The entries below hold a line with "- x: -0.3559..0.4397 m" and a line with "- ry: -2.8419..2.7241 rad". Return those lines and all that lie between them, exactly and only.

┄┄┄┄┄┄┄┄┄┄

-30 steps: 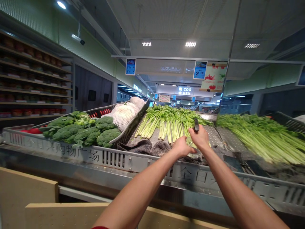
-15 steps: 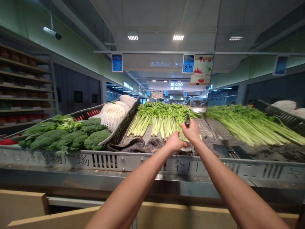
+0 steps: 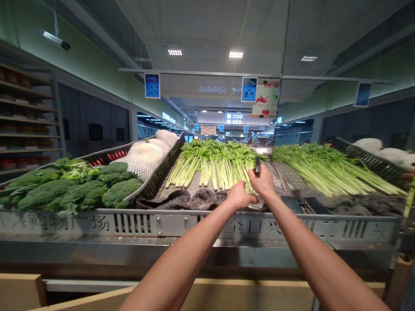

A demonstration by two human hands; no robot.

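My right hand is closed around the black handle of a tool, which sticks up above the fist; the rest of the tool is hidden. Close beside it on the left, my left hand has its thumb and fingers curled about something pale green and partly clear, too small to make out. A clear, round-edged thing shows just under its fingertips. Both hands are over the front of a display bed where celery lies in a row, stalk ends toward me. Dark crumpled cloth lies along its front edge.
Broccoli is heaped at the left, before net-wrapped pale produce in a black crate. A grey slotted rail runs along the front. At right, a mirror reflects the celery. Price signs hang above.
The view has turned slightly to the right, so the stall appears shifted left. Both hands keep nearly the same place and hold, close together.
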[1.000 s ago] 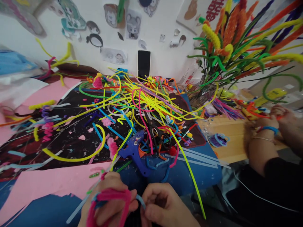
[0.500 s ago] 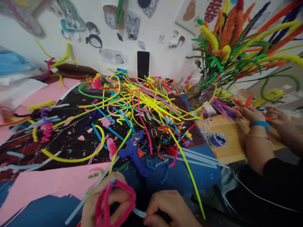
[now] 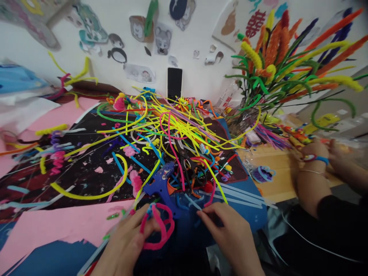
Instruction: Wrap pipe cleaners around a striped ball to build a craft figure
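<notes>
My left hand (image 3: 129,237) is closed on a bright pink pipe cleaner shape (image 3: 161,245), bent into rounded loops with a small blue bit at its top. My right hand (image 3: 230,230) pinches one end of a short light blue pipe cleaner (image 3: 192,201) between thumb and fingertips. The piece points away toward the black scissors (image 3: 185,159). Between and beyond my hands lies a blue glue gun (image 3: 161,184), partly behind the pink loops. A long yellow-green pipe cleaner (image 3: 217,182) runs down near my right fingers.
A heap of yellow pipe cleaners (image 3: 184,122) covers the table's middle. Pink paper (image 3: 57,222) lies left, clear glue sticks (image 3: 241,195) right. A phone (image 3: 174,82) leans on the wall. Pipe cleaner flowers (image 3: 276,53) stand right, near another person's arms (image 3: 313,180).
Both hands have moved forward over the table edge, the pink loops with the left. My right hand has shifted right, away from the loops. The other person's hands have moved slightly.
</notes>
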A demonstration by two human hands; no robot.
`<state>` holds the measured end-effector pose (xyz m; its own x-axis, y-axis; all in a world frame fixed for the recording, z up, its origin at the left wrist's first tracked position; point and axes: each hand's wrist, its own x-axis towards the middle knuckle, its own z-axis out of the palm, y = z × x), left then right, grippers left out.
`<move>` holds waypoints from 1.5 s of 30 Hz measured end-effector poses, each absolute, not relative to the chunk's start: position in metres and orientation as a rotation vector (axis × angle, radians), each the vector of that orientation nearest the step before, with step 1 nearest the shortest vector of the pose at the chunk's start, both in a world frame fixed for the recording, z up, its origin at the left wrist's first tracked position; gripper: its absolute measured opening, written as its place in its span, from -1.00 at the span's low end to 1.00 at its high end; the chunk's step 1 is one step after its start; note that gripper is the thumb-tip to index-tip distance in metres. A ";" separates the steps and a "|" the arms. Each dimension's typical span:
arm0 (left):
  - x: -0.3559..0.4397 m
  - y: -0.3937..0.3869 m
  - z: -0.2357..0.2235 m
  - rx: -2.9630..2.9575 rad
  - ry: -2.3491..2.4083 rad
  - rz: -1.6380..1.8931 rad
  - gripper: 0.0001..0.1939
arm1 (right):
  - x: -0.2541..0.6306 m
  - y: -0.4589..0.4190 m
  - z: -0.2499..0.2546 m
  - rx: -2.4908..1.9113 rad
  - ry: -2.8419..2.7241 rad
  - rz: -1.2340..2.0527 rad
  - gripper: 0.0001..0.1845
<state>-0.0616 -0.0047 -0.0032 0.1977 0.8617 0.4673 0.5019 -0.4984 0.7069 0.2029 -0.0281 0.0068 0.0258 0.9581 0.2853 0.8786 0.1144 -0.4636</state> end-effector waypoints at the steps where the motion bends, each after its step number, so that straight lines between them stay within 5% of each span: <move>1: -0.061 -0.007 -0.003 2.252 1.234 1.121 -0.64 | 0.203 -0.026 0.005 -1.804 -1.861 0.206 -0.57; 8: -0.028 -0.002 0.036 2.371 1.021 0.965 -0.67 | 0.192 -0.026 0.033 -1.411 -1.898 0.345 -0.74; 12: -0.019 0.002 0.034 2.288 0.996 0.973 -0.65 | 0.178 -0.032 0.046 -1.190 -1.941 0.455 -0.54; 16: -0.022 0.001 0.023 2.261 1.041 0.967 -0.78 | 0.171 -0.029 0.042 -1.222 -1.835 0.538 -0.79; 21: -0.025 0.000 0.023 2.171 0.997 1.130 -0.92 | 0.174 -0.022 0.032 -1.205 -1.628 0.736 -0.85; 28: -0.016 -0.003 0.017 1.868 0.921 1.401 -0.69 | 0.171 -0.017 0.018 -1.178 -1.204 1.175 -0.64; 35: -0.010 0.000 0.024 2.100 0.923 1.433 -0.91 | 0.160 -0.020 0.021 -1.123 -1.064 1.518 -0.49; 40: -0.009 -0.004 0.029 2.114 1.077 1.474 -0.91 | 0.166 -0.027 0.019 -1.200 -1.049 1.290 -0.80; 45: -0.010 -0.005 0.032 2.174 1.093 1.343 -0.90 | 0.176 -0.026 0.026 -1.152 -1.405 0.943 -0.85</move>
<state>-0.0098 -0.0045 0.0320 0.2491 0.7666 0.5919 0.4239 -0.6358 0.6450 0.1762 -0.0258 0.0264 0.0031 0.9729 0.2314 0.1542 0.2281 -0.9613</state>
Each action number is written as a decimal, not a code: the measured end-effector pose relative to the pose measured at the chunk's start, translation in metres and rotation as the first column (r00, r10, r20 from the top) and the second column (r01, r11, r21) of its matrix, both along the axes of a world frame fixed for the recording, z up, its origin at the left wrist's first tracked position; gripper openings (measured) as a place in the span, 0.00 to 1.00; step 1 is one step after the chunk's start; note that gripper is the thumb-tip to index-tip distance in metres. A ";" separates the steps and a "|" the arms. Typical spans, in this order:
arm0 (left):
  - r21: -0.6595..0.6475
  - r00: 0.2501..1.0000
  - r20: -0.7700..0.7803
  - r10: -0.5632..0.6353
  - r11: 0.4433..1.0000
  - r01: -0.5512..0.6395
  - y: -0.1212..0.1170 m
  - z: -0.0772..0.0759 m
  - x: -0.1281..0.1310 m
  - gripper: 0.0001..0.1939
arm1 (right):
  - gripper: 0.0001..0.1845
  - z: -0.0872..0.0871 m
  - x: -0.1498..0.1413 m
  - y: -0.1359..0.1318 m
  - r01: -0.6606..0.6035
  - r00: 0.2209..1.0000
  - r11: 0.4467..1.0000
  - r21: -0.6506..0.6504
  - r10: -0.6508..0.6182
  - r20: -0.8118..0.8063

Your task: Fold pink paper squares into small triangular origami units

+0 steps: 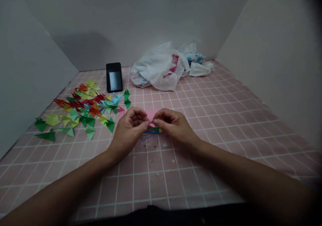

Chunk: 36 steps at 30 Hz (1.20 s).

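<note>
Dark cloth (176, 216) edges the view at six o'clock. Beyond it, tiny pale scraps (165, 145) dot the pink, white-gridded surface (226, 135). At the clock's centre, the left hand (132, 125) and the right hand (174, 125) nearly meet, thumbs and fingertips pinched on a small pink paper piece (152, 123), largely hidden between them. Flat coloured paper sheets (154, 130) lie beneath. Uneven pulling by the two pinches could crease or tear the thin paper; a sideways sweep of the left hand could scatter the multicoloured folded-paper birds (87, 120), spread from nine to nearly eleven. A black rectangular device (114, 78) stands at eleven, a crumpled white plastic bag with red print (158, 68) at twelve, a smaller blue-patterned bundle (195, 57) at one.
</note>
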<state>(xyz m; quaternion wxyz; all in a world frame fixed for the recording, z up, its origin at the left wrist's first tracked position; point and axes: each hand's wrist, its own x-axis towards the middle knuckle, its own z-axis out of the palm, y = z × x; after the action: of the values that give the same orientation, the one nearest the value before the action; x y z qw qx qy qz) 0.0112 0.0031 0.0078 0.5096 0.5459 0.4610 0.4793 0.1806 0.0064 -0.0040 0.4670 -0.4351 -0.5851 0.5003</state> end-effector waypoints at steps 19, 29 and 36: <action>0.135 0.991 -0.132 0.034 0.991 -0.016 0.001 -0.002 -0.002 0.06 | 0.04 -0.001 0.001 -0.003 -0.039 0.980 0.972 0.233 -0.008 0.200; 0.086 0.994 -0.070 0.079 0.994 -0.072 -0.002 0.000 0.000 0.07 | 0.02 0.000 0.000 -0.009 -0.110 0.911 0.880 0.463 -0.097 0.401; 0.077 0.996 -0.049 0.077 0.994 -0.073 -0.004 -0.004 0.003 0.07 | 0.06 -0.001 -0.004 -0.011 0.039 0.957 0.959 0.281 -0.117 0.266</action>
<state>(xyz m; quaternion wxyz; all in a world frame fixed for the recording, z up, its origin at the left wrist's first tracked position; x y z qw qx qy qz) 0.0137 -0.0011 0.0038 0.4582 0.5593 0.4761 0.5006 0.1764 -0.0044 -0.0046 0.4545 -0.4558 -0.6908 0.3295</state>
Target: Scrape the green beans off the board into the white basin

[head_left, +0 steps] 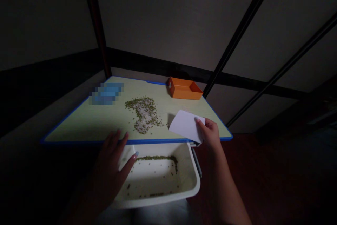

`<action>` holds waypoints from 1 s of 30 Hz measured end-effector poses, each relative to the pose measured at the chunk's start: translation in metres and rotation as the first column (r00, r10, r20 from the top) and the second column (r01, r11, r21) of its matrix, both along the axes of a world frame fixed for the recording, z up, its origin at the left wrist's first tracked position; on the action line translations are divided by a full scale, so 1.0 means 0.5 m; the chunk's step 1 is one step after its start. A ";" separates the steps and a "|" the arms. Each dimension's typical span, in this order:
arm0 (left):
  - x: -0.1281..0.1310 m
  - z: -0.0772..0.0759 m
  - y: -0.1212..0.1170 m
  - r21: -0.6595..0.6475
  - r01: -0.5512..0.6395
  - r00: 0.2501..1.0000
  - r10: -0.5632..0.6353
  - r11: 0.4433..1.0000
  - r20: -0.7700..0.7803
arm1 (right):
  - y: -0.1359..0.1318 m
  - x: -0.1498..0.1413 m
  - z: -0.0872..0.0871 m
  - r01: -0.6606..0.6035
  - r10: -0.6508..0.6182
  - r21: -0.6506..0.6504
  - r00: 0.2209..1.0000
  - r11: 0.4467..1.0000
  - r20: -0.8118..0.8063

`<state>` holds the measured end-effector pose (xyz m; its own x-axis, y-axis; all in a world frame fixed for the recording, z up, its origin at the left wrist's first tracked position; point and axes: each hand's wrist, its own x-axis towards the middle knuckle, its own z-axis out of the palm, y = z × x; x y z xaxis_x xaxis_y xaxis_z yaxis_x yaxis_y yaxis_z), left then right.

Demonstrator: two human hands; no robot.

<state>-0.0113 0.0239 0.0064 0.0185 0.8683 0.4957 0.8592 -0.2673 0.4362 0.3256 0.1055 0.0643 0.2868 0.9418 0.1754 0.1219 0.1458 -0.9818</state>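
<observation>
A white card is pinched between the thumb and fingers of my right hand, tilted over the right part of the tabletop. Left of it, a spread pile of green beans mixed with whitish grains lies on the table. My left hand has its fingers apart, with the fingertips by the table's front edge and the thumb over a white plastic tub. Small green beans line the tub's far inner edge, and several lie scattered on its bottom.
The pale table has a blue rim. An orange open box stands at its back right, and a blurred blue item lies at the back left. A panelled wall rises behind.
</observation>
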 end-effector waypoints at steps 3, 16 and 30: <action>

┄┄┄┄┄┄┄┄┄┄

PROBLEM SOLUTION.
  - x: -0.3559..0.4397 m
  - y: -0.3937..0.3869 m
  - z: -0.2357..0.2235 m
  - rx: -2.9630..2.9575 rad
  - ry: -2.3491..2.4083 rad
  - rz: -1.6380..1.8931 rad
  - gripper: 0.0001..0.1939
arm1 (right):
  - x: -0.2541..0.6306 m
  - y: -0.4589..0.4190 m
  - z: -0.2499..0.2546 m
  - rx: -2.4908..1.9113 rad
  - ry: -2.8419..2.7241 rad

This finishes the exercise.